ABOUT THIS EXERCISE:
With the pictures removed, please write out every line below exactly as given.

-*-

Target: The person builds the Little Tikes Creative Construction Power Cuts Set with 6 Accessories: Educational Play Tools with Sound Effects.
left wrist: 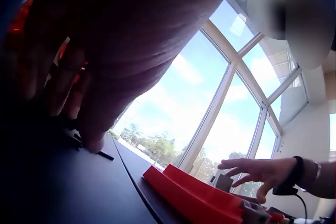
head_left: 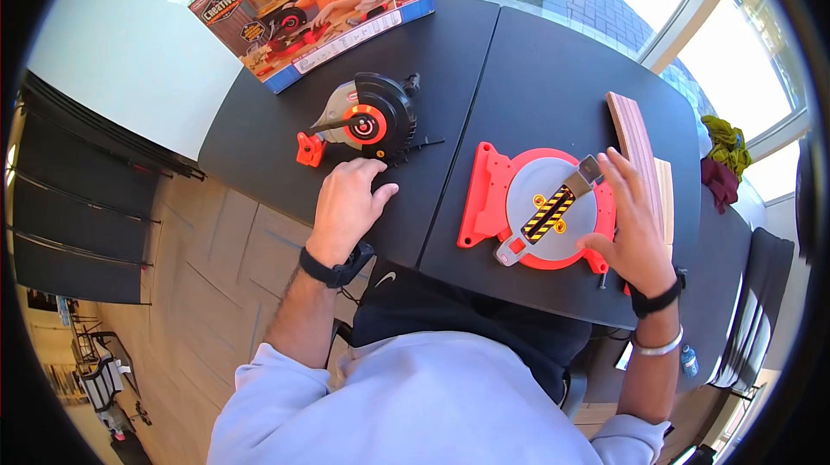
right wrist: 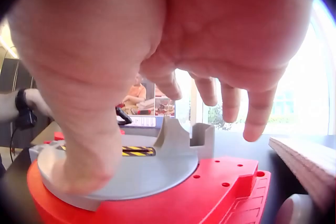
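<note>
A toy saw head (head_left: 372,119), grey and black with an orange-red hub and handle, lies on the dark table. My left hand (head_left: 346,204) is at its near edge, thumb extended to the right and fingers pointing down toward the tabletop. To the right sits the red saw base (head_left: 484,197) with a round grey turntable (head_left: 536,184) and a yellow-and-black striped slot. My right hand (head_left: 635,227) hovers over the base's right side with fingers spread and nothing held. Its thumb overlaps the turntable in the right wrist view, close to the grey upright bracket (right wrist: 176,137).
A printed toy box (head_left: 320,20) stands at the back left. Wood-look boards (head_left: 635,141) lie right of the base. Bunched green and maroon cloth (head_left: 726,149) lies at the far right. A seam (head_left: 458,128) crosses the table between the saw head and base. Windows line the back.
</note>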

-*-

OUTPUT:
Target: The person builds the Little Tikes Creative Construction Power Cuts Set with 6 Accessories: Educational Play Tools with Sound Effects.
left wrist: 
head_left: 
right wrist: 
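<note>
A toy saw head (head_left: 372,119), grey and black with an orange-red hub and handle, lies on the dark table. My left hand (head_left: 346,204) is at its near edge, thumb extended to the right and fingers pointing down toward the tabletop. To the right sits the red saw base (head_left: 484,197) with a round grey turntable (head_left: 536,184) and a yellow-and-black striped slot. My right hand (head_left: 635,227) hovers over the base's right side with fingers spread and nothing held. Its thumb overlaps the turntable in the right wrist view, close to the grey upright bracket (right wrist: 176,137).
A printed toy box (head_left: 320,20) stands at the back left. Wood-look boards (head_left: 635,141) lie right of the base. Bunched green and maroon cloth (head_left: 726,149) lies at the far right. A seam (head_left: 458,128) crosses the table between the saw head and base. Windows line the back.
</note>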

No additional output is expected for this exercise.